In which your humble narrator wrests back his money from a conniving purveyor of magazines and encourages you to waste the time of of your corporate oppressors.
I realize that magazines and newspapers are old hat and that a person in my demographic should eschew them in favor of a strict info-diet of web news aggregators and the blogs and what not, but I love magazines. Also, I'm just not willing to take the laptop with me to the potty.
I've loved magazines since I was a wee child with subscriptions to Highlights and Cricket. I've subscribed to initial issues and I've seen many a good magazine through until their untimely deaths, but yesterday I canceled two subscriptions. We have this evil credit card that I just paid off. After many months of throwing all of our extra money at the account, last month we got it down to 0, nada, nothing, zilch. So I open the e-statement yesterday to discover a new balance of $49. The charge was for a 1-year renewal to the Atlantic.* So since there was a subscription card in my last issue for $28 for a year, I called to get a lower rate. I called the number on the credit card statement but was connected with some automated clearinghouse system which asked me first if I wanted English or Spanish. Then the Automated Computer "Lady" asked me if I wanted to push buttons or use the voice system. Buttons, baby! I'm trying to do this while caring for my loud offspring.
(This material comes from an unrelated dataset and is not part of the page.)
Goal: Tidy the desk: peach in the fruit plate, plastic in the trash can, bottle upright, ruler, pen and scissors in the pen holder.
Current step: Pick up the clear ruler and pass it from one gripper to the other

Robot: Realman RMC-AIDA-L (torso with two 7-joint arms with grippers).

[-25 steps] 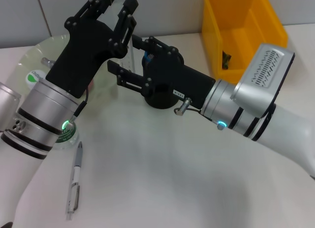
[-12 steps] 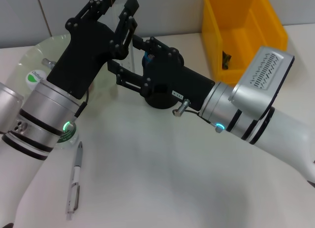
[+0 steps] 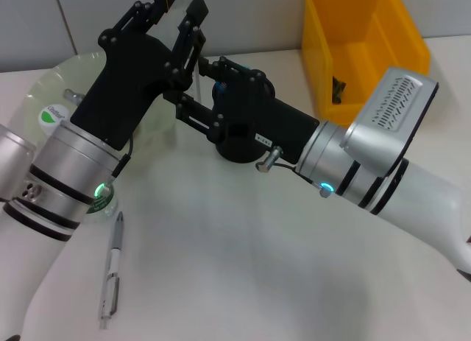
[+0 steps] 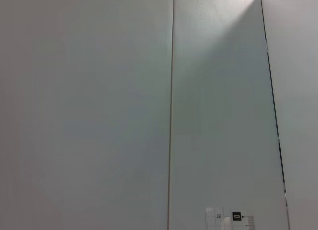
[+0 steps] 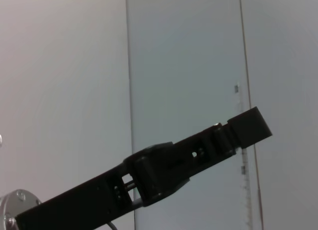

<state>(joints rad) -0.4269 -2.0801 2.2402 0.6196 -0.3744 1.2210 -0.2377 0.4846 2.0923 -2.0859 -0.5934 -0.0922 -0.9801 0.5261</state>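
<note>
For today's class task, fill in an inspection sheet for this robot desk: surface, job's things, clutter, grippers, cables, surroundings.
Surface: white desk, plain.
Job's things: clear ruler held upright by the left gripper; pen lying flat near the front left; fruit plate at the back left, partly hidden by the left arm; bottle, only its green cap end shows below the left wrist.
Clutter: yellow bin at the back right, a dark item inside.
Grippers: left gripper shut on the ruler; right gripper beside it, open.
Cables: nothing seen.
Surroundings: pale panelled wall.

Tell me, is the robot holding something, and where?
The left gripper pinches the clear ruler near its upper end; the open right gripper holds nothing.
</note>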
But as soon as I push the button corresponding to "cancel this mother and give me my money" (since there was no option to talk to an actual person) I got switched over to the voice system which promptly got all confused when I closed the microwave door to make a bottle for the baby.
Me (and microwave door): Slam.
Automated Computer "Lady": I'm sorry, I didn't understand that.
Me: That's because it was a microwave door slamming you, vile computer wench.
Automated Computer "Lady": I'm sorry, I didn't understand that.
Me: Yo' Mama was a programmable toaster.
Automated Computer "Lady": Your new subscriptions to Tiger Beat, Golf Digest, and Ladies' Home Journal have been processed. Your credit card will be billed $8000.
I finally persevered. Magazines were successfully canceled, but only after I had to listed to three "special offers" to continue my subscription. And then I had to do the who thing again for magazine #2. The whole stupid phone call lasted 12 minutes. And people wonder why everyone is so crabby all the time. It's little, evil things like automated phone trees and telemarketers that make people go slowly insane. I like to cope with this indignity by pretending to be an old person whenever I deal with customer service or telemarketers. Once you get a real person on the line, turn off your brain. Just keep saying "can you explain that again?" After stringing along a telephone sales rep for 40 minutes, ask them to mail you some materials so you can think about it some more. You'll feel as giddy as a school girl when you start thinking about how much of their time you've wasted for a change.
*Formerly the Atlantic Monthly, but a year or two ago they decided that the "monthly" part made them sound old and fuddy-duddy like "Hieronymous Q. Staffordshire's Monthly Compendium of News both Politick and Cultural for the Enlightened Burgher."